#### THE PROBLEM
Where "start" appears in a line of the entries below, that line should be copied.
***** EXERCISE DATA
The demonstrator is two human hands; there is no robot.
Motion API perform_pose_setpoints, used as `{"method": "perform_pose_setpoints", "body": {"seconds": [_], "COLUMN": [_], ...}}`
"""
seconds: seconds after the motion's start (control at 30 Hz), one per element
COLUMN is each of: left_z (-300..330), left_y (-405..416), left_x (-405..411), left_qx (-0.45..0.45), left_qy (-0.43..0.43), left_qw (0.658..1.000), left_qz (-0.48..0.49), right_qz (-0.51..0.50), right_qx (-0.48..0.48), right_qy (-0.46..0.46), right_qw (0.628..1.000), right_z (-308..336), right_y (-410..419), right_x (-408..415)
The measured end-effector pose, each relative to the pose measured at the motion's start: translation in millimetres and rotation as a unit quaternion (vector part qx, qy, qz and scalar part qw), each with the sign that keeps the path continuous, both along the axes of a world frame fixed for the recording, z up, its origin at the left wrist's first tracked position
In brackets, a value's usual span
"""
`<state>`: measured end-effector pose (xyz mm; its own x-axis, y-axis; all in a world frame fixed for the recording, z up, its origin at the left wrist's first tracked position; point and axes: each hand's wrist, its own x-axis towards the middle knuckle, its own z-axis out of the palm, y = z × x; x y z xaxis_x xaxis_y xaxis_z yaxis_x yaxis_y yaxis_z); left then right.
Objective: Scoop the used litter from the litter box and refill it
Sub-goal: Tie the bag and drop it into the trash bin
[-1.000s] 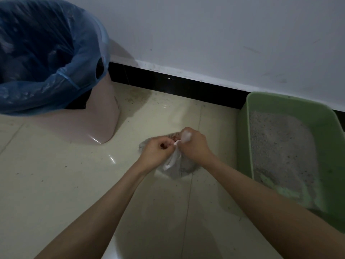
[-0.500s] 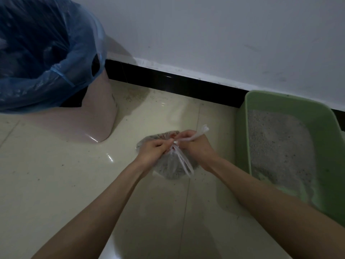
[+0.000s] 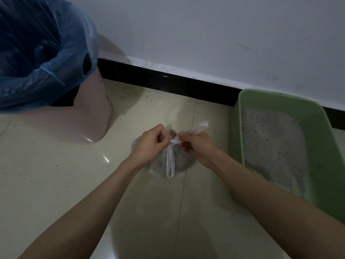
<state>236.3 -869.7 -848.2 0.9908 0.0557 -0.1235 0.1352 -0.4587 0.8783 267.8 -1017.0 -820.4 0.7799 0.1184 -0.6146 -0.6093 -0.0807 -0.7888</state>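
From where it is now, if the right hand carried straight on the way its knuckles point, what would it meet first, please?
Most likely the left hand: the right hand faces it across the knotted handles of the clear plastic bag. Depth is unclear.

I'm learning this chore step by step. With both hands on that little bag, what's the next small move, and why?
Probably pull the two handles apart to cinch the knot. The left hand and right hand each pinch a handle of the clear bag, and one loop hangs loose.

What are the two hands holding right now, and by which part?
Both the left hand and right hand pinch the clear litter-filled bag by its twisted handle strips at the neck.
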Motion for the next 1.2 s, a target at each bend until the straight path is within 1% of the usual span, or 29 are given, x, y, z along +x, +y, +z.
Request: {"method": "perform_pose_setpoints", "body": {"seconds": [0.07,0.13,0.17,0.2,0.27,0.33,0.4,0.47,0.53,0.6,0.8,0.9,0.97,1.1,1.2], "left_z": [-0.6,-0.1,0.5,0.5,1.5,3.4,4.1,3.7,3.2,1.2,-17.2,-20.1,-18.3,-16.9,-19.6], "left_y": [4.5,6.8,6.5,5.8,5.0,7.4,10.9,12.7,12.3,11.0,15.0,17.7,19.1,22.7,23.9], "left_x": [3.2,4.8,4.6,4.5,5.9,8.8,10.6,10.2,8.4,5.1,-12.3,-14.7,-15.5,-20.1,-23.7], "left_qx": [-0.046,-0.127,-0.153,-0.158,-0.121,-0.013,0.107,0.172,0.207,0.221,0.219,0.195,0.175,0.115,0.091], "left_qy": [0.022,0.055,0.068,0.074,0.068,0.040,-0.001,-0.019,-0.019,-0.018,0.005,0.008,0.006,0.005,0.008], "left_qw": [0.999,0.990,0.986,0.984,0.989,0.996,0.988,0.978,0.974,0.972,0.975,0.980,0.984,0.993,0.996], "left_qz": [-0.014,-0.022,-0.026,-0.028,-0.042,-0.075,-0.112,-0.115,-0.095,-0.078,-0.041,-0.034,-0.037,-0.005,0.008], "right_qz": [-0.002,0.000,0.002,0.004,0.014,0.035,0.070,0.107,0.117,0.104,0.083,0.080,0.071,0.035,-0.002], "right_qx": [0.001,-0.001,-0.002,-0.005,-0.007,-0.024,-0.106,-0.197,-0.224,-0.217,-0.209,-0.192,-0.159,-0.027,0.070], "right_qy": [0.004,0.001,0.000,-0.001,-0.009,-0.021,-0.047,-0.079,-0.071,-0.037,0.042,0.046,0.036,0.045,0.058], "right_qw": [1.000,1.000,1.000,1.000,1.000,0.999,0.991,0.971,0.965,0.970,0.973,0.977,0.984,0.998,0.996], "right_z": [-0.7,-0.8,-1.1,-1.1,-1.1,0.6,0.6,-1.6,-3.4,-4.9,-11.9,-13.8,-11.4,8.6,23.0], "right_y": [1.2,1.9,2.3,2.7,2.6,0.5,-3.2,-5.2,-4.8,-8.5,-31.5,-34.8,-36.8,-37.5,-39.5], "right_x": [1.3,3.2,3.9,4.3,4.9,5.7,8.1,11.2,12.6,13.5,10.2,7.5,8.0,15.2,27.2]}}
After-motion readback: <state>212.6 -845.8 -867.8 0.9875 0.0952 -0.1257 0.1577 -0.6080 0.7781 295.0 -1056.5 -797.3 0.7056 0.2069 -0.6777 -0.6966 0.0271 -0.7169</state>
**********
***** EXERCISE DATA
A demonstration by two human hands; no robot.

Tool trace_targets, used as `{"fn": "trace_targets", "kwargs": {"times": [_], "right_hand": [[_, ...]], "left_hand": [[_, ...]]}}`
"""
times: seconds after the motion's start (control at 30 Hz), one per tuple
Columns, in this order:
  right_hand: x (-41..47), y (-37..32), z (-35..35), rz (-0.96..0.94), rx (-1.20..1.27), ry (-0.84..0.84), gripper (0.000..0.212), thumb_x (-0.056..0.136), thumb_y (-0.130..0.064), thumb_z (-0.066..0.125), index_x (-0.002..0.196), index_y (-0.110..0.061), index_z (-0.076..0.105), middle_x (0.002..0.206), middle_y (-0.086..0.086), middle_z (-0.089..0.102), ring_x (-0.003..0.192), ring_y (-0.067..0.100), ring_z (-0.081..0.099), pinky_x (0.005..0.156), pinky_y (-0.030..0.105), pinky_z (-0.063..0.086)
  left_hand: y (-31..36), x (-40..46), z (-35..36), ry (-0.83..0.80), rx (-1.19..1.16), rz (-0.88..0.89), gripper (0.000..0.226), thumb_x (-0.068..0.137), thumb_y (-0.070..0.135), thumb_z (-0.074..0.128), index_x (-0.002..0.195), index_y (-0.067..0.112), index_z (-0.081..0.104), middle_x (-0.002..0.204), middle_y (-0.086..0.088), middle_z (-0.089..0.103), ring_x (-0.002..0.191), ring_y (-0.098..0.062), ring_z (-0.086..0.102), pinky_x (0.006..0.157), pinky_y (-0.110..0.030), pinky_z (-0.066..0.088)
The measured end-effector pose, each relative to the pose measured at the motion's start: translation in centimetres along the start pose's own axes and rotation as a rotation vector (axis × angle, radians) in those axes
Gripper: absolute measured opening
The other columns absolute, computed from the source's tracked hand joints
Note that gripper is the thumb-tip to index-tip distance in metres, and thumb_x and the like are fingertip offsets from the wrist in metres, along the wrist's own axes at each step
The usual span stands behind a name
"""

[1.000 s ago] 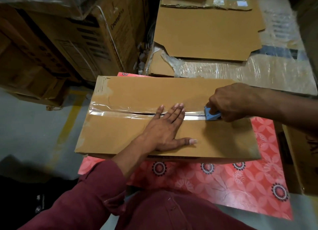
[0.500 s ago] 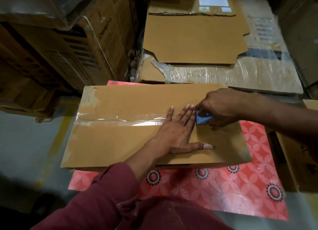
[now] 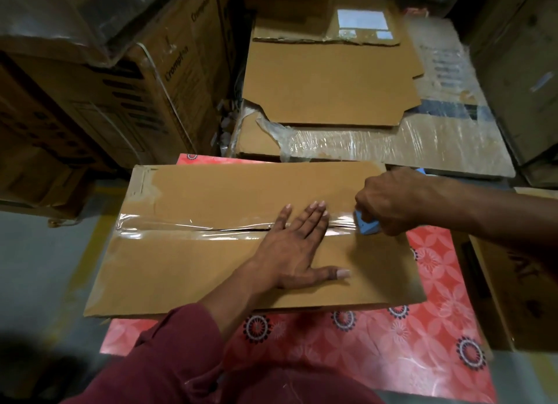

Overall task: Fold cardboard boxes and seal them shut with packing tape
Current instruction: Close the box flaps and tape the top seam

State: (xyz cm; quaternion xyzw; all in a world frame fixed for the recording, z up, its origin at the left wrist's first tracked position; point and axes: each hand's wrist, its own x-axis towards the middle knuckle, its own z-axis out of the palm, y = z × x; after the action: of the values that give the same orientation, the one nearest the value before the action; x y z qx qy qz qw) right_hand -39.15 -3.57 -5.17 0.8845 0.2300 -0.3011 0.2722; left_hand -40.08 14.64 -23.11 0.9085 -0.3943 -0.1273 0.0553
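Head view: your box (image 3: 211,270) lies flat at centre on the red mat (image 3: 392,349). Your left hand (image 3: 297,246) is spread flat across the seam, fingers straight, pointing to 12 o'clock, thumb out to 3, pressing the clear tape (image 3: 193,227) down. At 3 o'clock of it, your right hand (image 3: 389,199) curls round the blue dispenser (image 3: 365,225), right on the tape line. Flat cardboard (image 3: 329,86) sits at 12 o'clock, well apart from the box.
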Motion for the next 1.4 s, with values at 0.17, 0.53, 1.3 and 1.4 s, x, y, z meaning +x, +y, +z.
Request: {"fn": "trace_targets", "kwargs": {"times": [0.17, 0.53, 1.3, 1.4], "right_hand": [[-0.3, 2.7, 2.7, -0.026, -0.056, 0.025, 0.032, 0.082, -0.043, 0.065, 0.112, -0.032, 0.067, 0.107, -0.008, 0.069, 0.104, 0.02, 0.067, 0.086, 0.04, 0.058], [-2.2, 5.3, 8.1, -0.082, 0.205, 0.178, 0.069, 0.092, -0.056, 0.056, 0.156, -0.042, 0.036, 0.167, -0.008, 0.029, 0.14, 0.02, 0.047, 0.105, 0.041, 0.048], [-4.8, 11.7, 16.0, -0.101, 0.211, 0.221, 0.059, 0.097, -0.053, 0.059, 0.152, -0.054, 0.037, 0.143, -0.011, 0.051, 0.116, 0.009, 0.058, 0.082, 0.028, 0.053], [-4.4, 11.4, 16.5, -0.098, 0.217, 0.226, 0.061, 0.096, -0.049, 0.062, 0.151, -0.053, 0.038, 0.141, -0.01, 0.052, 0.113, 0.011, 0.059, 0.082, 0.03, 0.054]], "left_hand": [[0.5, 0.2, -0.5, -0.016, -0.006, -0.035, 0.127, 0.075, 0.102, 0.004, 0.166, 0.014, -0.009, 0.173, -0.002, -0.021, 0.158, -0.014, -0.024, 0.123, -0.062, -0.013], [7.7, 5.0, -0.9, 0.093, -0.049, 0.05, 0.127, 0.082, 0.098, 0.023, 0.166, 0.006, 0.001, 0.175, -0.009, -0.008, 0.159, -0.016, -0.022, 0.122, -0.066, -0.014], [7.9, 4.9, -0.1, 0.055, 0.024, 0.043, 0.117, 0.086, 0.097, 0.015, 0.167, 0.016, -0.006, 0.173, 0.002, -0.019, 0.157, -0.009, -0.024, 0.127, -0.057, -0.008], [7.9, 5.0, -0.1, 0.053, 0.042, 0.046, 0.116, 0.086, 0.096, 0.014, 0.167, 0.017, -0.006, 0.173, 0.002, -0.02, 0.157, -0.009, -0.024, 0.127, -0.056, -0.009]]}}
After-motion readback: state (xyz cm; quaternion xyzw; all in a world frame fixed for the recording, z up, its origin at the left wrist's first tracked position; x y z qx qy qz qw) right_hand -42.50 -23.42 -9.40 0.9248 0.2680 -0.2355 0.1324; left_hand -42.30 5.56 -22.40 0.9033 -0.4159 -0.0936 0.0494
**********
#### RESPONSE AREA
seconds: seconds after the motion's start (control at 30 Hz), one per element
The measured end-effector pose, each relative to the pose measured at the motion's start: translation in millimetres and rotation as a unit quaternion (vector part qx, qy, qz and scalar part qw), each with the sign that keeps the path continuous, both along the axes of a world frame fixed for the recording, z up, its origin at the left wrist's first tracked position
times: seconds after the motion's start (control at 30 Hz), one per tuple
The measured end-effector pose, each relative to the pose measured at the motion's start: translation in centimetres along the start pose's own axes and rotation as a rotation vector (axis × angle, radians) in those axes

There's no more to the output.